JOCLSample max size of N

Hi

I was experimenting with setting the size of N in the sample JOCLSample.

My device details using JOCLDeviceQuery are pasted below and illustrate my device supports 1024x1024x64 thread blocks. Thus, I would assume a maximum id index of 1024x1024x64=67,108,864.

However, I find that if set N to this number (any even less than this number) it throws a CLException exception at runtime stating that there are insufficient resources.

Now, the indices upto to 67,108,864 should be valid - otherwise how would we know what the upper limit is. And JOCLSample pushes 3 integer arrays onto the gpu, which presumably is 3x67,108,864x4(bytes)=201,326,592bytes, which is within the specified memory allocation.

Thus, why does the program thrown an exception?

Thanks

Graham

Number of devices in platform NVIDIA CUDA: 1
— Info for device Quadro K1000M: —
CL_DEVICE_NAME: Quadro K1000M
CL_DEVICE_VENDOR: NVIDIA Corporation
CL_DRIVER_VERSION: 297.03
CL_DEVICE_TYPE: CL_DEVICE_TYPE_GPU
CL_DEVICE_MAX_COMPUTE_UNITS: 1
CL_DEVICE_MAX_WORK_ITEM_DIMENSIONS: 3
CL_DEVICE_MAX_WORK_ITEM_SIZES: 1024 / 1024 / 64
CL_DEVICE_MAX_WORK_GROUP_SIZE: 1024
CL_DEVICE_MAX_CLOCK_FREQUENCY: 405 MHz
CL_DEVICE_ADDRESS_BITS: 32
CL_DEVICE_MAX_MEM_ALLOC_SIZE: 512 MByte

Hello Graham,

It sounds like you’re interpreting the MAX_WORK_ITEM_SIZES as a strict limitation for the problem size. But these refer to problems where you specify the work size in multiple dimensions. And even there they don’t refer to the problem size itself, but only to the size of the work-groups.

In fact, there should be no limit for the problem size, except the limits imposed by memory consumption etc.

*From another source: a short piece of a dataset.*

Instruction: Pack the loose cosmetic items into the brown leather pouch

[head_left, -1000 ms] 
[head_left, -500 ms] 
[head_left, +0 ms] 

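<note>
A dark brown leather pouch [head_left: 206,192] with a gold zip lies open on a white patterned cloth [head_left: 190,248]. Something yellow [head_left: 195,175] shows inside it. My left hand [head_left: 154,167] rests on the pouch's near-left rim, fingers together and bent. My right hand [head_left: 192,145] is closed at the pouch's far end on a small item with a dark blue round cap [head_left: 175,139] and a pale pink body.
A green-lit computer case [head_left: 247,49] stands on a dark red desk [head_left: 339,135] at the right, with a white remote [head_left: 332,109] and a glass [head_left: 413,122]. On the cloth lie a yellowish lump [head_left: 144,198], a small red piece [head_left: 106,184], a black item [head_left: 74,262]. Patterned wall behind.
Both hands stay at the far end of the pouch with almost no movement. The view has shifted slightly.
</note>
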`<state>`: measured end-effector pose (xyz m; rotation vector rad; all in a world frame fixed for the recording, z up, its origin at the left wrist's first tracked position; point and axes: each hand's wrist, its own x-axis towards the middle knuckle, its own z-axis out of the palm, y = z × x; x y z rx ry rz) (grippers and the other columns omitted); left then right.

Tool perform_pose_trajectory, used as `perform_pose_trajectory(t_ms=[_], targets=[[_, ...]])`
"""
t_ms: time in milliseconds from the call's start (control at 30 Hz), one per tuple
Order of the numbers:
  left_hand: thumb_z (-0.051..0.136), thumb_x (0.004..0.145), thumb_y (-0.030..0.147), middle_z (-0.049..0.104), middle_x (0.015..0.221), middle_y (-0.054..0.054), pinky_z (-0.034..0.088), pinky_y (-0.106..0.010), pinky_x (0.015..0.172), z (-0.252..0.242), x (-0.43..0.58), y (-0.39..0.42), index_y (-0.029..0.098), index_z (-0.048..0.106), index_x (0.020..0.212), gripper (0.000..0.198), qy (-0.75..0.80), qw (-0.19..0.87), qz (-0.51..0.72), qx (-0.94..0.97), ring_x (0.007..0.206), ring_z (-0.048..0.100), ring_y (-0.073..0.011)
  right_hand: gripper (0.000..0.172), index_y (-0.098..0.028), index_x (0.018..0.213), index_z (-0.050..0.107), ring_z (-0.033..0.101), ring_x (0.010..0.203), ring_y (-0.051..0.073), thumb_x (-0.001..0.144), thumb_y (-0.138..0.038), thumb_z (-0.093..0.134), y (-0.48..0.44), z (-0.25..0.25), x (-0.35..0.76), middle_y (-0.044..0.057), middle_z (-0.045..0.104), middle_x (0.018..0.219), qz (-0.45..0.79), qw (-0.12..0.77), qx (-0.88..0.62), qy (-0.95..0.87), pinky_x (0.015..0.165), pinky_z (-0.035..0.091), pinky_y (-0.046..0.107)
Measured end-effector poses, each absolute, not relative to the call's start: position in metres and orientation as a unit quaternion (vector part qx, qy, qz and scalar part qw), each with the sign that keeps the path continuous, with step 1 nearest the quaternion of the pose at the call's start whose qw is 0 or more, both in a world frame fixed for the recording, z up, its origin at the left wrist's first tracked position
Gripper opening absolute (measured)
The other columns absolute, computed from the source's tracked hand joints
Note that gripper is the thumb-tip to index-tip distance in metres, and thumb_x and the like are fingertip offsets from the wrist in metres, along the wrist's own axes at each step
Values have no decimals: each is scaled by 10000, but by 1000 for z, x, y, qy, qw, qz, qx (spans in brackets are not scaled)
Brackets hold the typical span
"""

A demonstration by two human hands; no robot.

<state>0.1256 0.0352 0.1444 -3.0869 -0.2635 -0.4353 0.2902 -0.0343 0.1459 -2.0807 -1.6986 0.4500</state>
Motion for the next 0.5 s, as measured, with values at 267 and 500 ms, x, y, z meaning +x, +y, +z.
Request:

Which work group size did you specify? Note that the JOCLSample specifies a local_work_size of 1, which may not be appropriate here. You can just set the local_work_size to ‘null’, in order leave the decision about the local work size to the OpenCL implementation. (This is probably the most approapriate choice in cases where you are not going to use local memory). (Admittedly, I think that setting the work group size to 1 should theoretically NOT impose any limitations, but it might do, due to limitations of the number of work-groups on NVIDIA cards).

I can’t run tests here ATM (currenly in front of a really old PC, without OpenCL), but if your question referred to finding out the maximum size of vectors that can be added in the JOCLSample, I can try this out on Monday.

bye
Marco

Thanks for your prompt reply.

I did as you suggested and changed:

clEnqueueNDRangeKernel(commandQueue, kernel, 1, null,
global_work_size, local_work_size, 0, null, null);

to:

    clEnqueueNDRangeKernel(commandQueue, kernel, 1, null,
            global_work_size, null, 0, null, null);

and then set N to 100mn and it didn’t throw the exception.

Graham